* **INFORMATION PROVIDED**
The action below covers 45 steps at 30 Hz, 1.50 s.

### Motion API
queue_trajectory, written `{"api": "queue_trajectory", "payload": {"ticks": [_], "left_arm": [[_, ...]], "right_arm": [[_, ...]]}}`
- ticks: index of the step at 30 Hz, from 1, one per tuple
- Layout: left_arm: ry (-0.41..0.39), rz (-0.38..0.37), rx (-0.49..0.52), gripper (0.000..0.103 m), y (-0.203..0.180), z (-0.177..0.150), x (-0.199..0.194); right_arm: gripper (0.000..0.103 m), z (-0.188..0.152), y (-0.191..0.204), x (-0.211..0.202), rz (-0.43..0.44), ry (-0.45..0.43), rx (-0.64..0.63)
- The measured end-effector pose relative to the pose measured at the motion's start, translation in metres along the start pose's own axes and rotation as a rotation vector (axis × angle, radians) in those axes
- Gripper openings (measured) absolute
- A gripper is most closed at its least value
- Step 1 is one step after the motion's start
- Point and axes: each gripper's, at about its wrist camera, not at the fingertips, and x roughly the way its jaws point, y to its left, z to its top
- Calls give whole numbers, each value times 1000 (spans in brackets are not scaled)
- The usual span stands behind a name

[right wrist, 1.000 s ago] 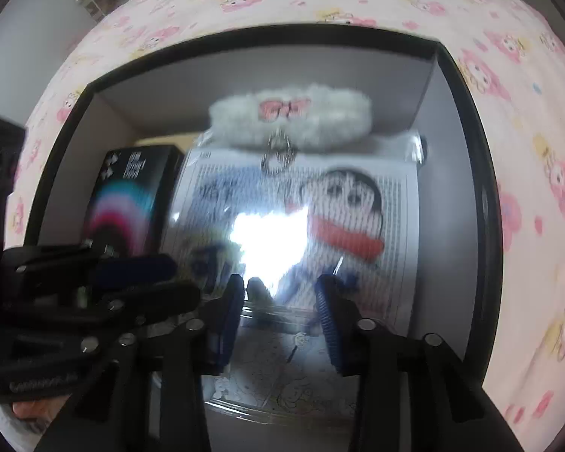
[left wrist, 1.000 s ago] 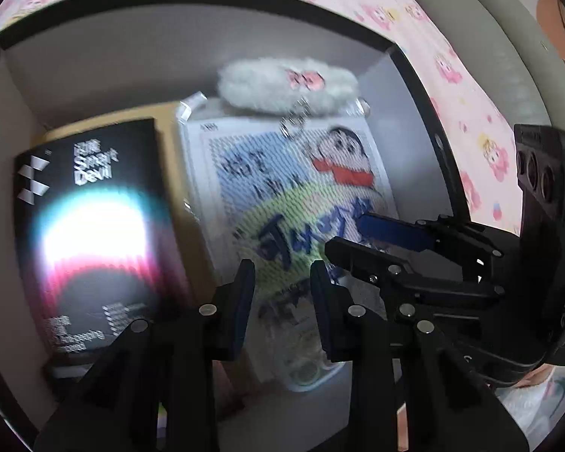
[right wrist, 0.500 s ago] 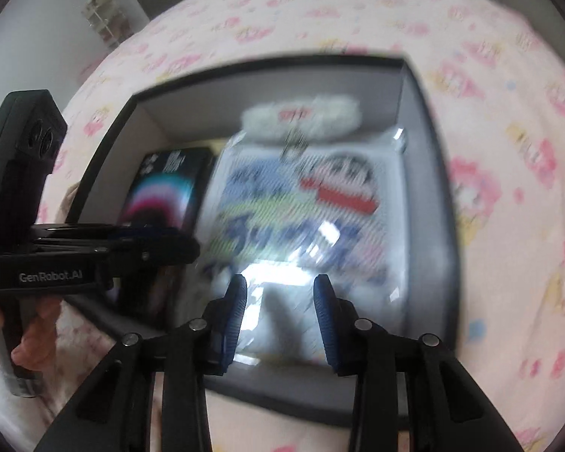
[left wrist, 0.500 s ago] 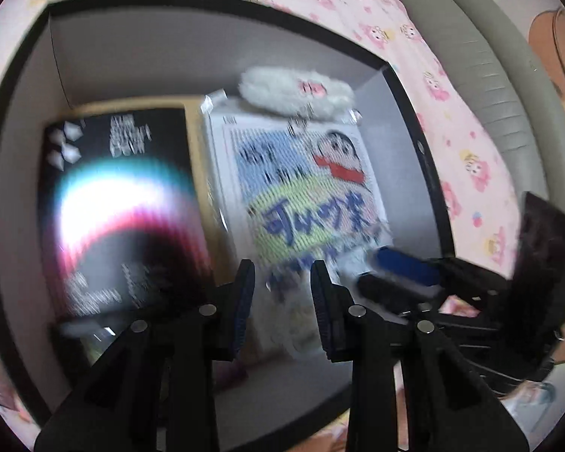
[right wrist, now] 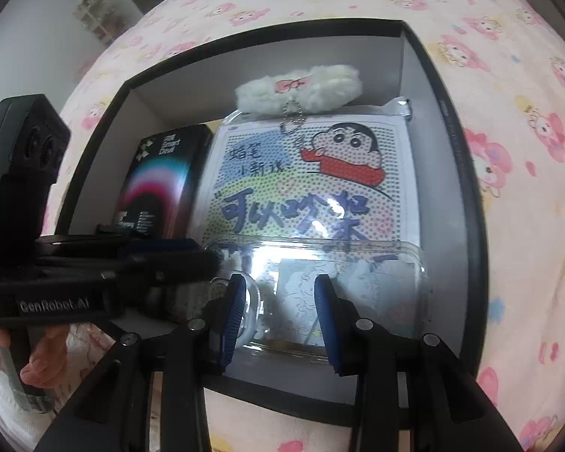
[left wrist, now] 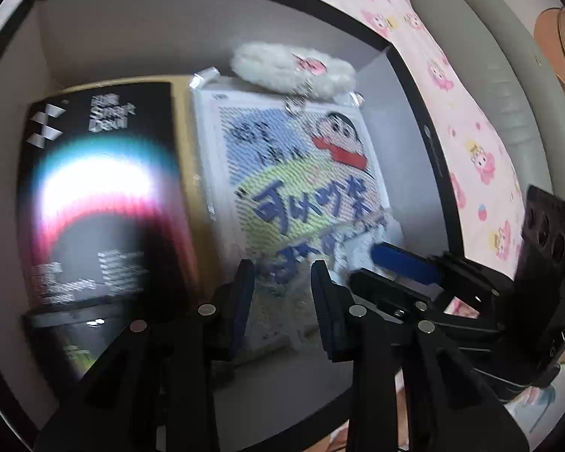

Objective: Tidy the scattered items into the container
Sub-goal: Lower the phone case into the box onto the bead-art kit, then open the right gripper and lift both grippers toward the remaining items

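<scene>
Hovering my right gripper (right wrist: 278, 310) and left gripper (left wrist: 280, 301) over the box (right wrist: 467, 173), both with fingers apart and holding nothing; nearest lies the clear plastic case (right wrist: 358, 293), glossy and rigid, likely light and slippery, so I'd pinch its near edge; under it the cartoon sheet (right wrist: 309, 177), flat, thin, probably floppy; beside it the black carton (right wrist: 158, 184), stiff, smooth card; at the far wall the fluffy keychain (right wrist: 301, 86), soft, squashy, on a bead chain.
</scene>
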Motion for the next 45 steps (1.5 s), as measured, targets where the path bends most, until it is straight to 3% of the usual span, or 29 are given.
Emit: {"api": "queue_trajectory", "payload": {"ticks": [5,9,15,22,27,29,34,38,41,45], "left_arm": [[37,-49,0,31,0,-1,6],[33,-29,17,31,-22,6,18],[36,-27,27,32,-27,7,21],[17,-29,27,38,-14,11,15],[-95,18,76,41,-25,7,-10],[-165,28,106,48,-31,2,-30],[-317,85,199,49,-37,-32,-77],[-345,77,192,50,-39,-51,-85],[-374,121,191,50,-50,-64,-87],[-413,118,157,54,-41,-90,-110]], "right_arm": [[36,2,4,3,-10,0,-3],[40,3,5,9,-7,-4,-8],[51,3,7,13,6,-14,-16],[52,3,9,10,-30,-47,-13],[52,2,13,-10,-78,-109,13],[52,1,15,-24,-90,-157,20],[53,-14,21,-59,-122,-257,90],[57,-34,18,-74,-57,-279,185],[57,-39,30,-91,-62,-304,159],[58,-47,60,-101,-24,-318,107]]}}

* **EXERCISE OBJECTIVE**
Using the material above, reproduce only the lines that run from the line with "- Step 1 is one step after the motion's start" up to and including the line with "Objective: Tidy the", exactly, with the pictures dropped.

* **TASK RESPONSE**
- Step 1 is one step after the motion's start
- Point and axes: each gripper's, at about its wrist camera, not at the fingertips, and x roughly the way its jaws point, y to its left, z to its top
- Calls give whole numbers, each value times 1000 (spans in brackets are not scaled)
- The usual span stands behind a name

[right wrist, 1.000 s ago] 
[left wrist, 1.000 s ago] 
[right wrist, 0.500 s ago] 
[left wrist, 0.500 s ago] 
[right wrist, now] 
[left wrist, now] 

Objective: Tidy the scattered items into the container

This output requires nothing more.